Aim of the exercise> Of the lines below, report only those that contain "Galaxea".

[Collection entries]
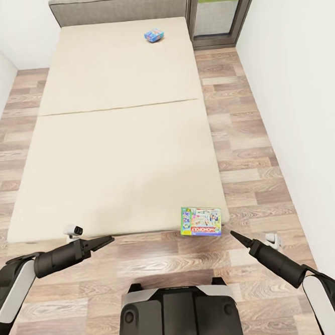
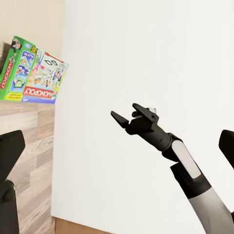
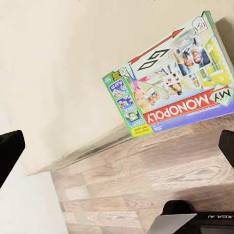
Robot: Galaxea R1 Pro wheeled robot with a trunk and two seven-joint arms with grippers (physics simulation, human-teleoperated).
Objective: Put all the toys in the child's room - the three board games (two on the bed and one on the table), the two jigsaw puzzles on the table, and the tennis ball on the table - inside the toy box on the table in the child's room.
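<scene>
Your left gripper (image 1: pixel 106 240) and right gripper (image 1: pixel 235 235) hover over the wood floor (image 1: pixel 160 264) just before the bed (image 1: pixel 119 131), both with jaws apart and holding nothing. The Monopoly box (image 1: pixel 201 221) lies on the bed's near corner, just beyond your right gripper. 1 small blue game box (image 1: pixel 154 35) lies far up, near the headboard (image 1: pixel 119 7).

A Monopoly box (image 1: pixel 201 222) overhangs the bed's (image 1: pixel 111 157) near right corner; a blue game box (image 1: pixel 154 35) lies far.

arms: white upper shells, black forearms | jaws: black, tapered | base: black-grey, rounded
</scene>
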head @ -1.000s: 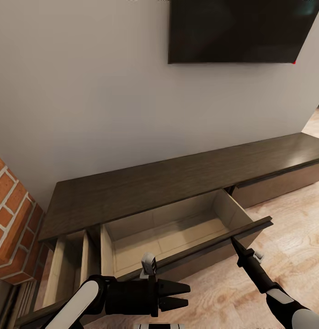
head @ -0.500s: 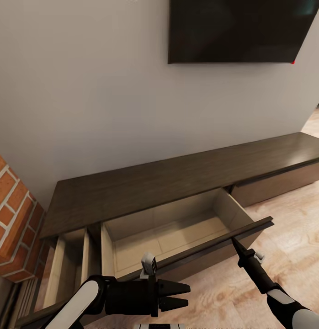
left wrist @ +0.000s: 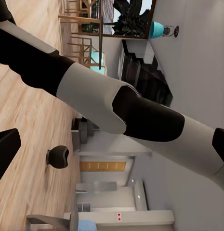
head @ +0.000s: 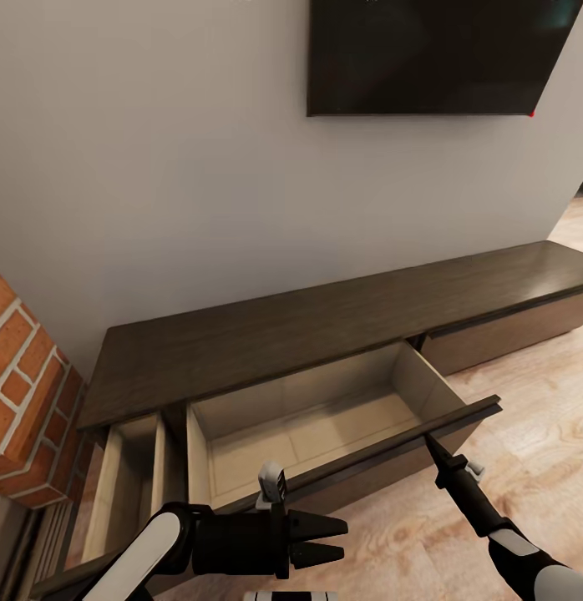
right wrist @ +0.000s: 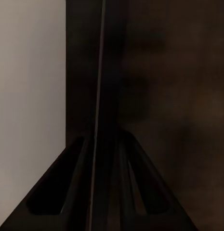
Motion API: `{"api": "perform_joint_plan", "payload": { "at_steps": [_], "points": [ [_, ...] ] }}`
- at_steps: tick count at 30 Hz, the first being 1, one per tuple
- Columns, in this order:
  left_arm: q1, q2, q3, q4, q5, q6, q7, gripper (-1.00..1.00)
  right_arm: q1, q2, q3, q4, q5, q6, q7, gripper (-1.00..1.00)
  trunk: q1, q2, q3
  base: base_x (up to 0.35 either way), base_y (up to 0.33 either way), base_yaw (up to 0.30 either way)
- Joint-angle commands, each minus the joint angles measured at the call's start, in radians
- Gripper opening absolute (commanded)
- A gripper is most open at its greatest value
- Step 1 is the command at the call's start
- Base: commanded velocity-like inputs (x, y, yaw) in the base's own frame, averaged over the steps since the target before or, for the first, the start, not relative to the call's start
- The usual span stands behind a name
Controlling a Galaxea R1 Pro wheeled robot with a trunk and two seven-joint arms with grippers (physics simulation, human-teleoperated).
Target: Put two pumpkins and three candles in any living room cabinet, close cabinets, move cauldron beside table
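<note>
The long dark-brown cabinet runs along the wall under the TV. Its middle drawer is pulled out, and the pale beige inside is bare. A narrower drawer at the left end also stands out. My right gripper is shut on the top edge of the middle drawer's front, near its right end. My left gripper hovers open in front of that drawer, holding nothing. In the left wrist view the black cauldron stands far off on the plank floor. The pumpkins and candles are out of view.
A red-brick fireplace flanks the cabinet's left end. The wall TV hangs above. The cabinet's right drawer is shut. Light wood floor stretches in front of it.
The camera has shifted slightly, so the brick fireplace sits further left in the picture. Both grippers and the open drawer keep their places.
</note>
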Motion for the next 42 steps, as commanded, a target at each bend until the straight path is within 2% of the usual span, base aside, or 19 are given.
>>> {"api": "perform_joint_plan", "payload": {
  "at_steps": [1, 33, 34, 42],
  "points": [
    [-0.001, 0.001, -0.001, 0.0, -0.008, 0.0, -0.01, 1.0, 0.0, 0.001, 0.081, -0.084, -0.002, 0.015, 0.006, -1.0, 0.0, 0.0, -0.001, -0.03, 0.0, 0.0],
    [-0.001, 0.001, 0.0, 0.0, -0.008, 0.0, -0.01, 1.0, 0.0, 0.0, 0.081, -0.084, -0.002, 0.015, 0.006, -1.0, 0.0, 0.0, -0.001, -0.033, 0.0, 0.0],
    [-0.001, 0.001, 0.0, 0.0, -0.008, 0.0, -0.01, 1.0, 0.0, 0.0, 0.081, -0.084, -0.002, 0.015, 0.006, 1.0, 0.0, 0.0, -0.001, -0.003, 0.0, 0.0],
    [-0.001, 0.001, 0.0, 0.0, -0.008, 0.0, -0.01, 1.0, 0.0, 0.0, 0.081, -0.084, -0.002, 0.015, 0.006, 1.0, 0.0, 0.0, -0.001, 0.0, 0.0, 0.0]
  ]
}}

Response to the exercise>
Robot: Galaxea R1 Pro wheeled robot with a trunk and two seven-joint arms with grippers (physics simulation, human-teleoperated).
Controlling a Galaxea R1 Pro wheeled robot with a trunk and two seven-joint arms with grippers (physics simulation, human-teleoperated).

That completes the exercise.